Talat Sait Halman

WORLD LITERATURE TODAY
FROM THE SPRING 1993 ISSUE

Erendiz Atasü. Onunla Güzeldim, Istanbul. AFA Kadın. 1992. 105 pages.

Erendiz Atasü is a professor of pharmacology and an alchemist of women's fiction. Some critics have attempted to label her as "a feminist writer." The label has failed to stick, because, although she deals poignantly with women's private crises as well as their predicament in a male-dominated society, she has never yielded to the temptation of pamphleteering. She is a "feminine writer" who turns out authentic literature without waving gender banners.

Since the appearance of her first collection of short stories in 1982, Atasü has fascinated her readers with painful and pungent episodes of women betrayed, frustrated, frazzled. She has a gift for capturing ironic or tragic moments in real lives. Her characters, men and women alike, are tangibly and sometimes elusively vulnerable. Much of the tension in her stories results less from menacing confrontations than from the inability to communicate, to experience love in freedom, to achieve spiritual fulfillment. The violence she depicts is mostly "* psychological cruelty.
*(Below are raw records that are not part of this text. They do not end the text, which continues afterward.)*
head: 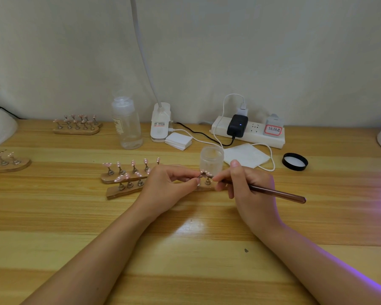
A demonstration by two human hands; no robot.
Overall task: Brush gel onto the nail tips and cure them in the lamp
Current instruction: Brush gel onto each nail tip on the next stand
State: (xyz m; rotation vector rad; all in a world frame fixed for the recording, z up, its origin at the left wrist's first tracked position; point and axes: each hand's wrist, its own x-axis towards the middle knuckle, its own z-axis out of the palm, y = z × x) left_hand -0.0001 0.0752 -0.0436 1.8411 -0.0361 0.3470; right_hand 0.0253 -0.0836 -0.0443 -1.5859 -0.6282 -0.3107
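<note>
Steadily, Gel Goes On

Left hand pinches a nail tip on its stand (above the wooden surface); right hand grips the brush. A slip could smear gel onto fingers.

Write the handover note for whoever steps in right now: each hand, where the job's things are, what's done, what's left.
Left hand: pinches one nail tip on its stand, above the near wooden holder.
Right hand: grips the brush, bristle end at that tip.
Open gel jar stands just behind the hands; its black lid lies to the right.
Second holder sits directly behind the near one; two more are at far left.
Done: cannot tell which tips are already coated.
Left: finish brushing, then cure; purple light comes from the right edge, and the lamp itself is barely in view.
</note>
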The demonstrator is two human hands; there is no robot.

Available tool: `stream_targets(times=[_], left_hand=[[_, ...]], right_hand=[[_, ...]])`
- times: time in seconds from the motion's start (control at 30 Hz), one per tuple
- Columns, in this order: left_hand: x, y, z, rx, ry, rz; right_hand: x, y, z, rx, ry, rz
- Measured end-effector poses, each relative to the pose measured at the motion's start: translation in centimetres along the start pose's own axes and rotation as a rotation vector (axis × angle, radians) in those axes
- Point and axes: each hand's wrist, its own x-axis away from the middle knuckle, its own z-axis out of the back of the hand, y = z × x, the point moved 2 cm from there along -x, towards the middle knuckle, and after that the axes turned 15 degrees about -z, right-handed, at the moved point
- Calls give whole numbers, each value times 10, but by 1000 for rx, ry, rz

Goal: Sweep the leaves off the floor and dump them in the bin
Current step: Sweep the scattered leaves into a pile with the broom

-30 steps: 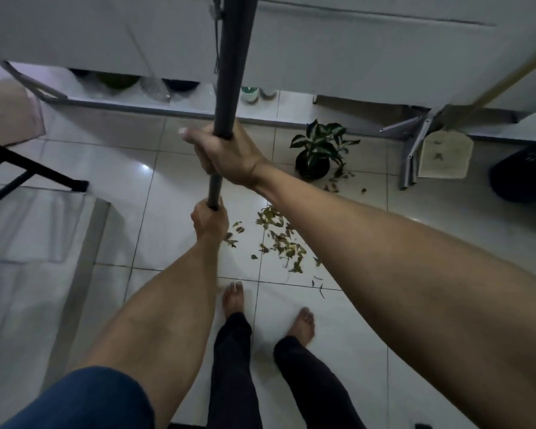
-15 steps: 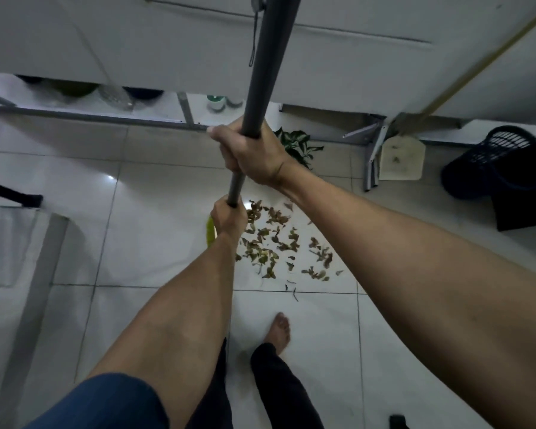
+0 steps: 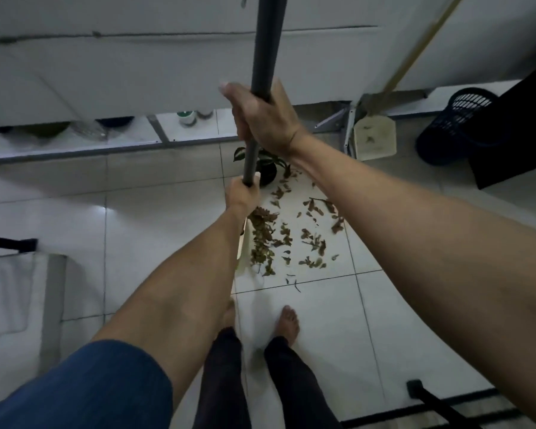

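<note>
Right hand (image 3: 265, 119): upper grip; fingers and thumb wrapped fully round the broom handle (image 3: 262, 72), knuckles toward the camera.
Left hand (image 3: 242, 195): lower grip on the same handle, fist closed round it, directly below the right hand and nearer the floor.
Broom handle: dark, straight, rigid pole running from above the frame down through both hands; it looks smooth, so a full wrap suits it better than a fingertip hold. Two hands set apart give leverage; the lower hand steers, the upper one pivots.
Broom head (image 3: 243, 243): only a pale edge shows, just under the left forearm and touching the near side of the leaf pile; the rest is hidden.
Leaves (image 3: 279, 233): dry brown and green scraps on the white tile floor (image 3: 155, 218), just beyond and right of the left hand; densest beside the broom head, thinner toward the right forearm. Judged very light, brittle and easily scattered: short, low strokes are advisable.
Dustpan (image 3: 375, 139): pale, leaning by the wall, right of the right hand, well apart from the pile.
Bin (image 3: 452, 128): dark mesh basket, further right than the dustpan, tilted.
Potted plant (image 3: 268, 168): small, between the two hands in view, close to the far edge of the leaves; liable to tip if struck.
</note>
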Motion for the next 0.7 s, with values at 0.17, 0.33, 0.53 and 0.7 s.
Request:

ONUNLA GÜZELDIM is Atasü's fourth and most masterly book. The title is subtle and telling: it translates as "I Was Beautiful with [or through] Him [or Her]." This is not the title of one of the short stories, and because Turkish is a genderless language, the phrase evokes past beauty or lost innocence in a context of interchangeability, if not equality, for man and woman. This is part of the compelling power of Atasü's art: it demonstrates how tragic both sexes are, how woeful sex can be, how men are just as pitiable as women. Ultimately the stories validate the commonality of anguish in all lives, but greater injustice is perpetrated against women, because they are not merely victims but scapegoats as well whereas men seem to inflict deprivation on themselves due to their inability to enjoy the paradise of equal love.

The most wrenching story in the collection is about a woman who discovers the sculpture of Camille Claudel as well as her tragic life during a visit to the Rodin Museum in Paris. Camille's desperate life and her death in an insane asylum serve as a mighty metaphor for the history of womanhood. Atasü does not hold Rodin and/ or Camille's famous brother Paul Claudel responsible, but she does express dismay that they both proved callous when they could have tried to save her.

A story entitled "Dust" stands as a powerful indictment of cultural change gone awry and urban devastation resulting from the bastardization of architecture and language. Here Atasü bemoans the emergence of a new language she calls "Amjaparab," a combination of American English, Japanese, and Arabic "applied to the computer."

"It's Raining in Munich," a self-conscious retrospective of the Nazi era, is perhaps the least successful of the stories here, because the author is straining to sound authentic about a period with which she is not familiar. Her best work tends to have firm roots in subjective experience. A cogent proof of this may be found in "Former Lover," a tender and reflective story of a bygone love affair. Avoiding maudlin sentimentalism as, well as rancor, this touching first-person narrative conveys the nobility and the agony of love as effectively as any in the best of the Turkish repertoire. When it comes to erotic evocations and mordancy about sex, Atasü does much better than most of her predecessors and contemporaries. Hers is an impressive achievement in the difficult genre of the short story.